┏━━

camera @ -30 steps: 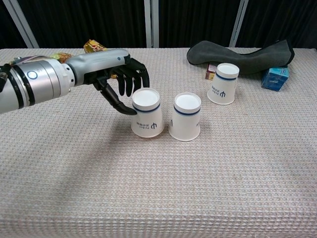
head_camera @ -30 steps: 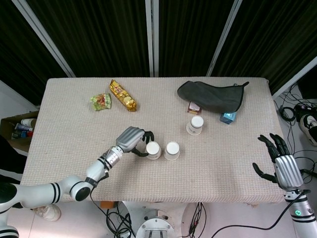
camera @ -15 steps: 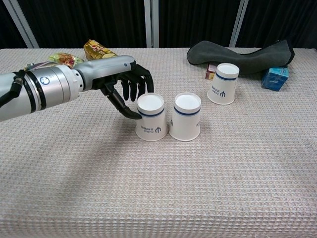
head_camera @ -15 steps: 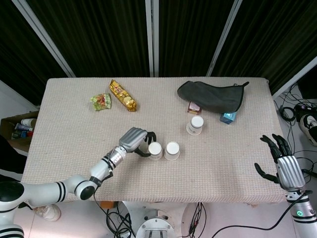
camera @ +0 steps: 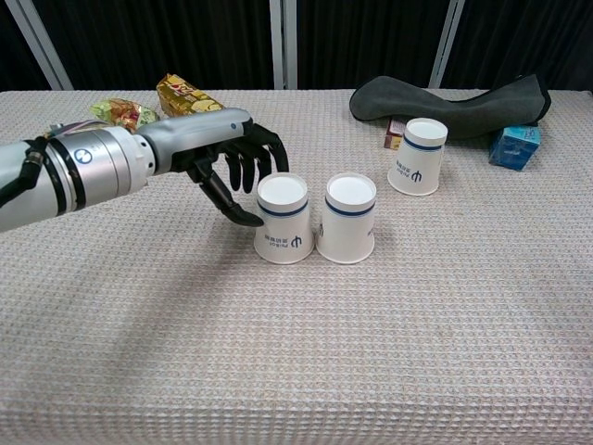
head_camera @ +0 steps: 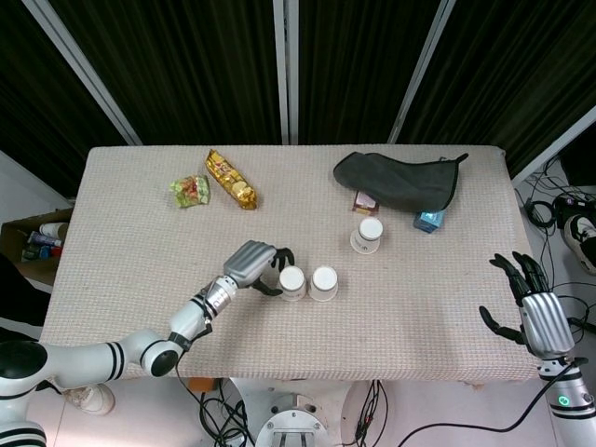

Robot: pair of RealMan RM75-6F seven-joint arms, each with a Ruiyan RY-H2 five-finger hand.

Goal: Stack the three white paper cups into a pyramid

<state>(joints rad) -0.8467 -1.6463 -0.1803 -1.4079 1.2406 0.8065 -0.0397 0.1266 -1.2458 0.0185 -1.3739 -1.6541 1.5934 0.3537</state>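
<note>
Three white paper cups with a blue band stand upside down on the table. Two stand side by side near the front middle: the left cup (head_camera: pixel 292 282) (camera: pixel 283 221) and the middle cup (head_camera: pixel 323 282) (camera: pixel 347 220). The third cup (head_camera: pixel 370 235) (camera: pixel 416 158) stands apart, further back to the right. My left hand (head_camera: pixel 256 265) (camera: pixel 232 167) curves around the left cup's left side. Its thumb lies close to the wall and its fingers are spread behind the rim, without a firm grip. My right hand (head_camera: pixel 531 312) hangs open past the table's right front corner, in the head view only.
A dark grey cloth (head_camera: pixel 400 180) (camera: pixel 454 97) lies at the back right, with a small pink box (head_camera: pixel 365 201) and a blue box (head_camera: pixel 428 221) (camera: pixel 514 146) beside it. A gold snack packet (head_camera: pixel 231 179) and a green one (head_camera: pixel 190 191) lie at the back left.
My left hand has slid the left cup rightwards, from tilted in its grip to standing upright against the middle cup. The right hand has drifted slightly down and right.
</note>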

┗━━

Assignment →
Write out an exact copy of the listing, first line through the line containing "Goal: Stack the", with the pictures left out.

Answer space →
camera @ -30 steps: 
head_camera @ -30 steps: 
camera @ -15 steps: 
head_camera @ -15 steps: 
camera @ +0 steps: 
head_camera @ +0 steps: 

Robot: pair of RealMan RM75-6F seven-joint arms, each with a Ruiyan RY-H2 five-finger hand.

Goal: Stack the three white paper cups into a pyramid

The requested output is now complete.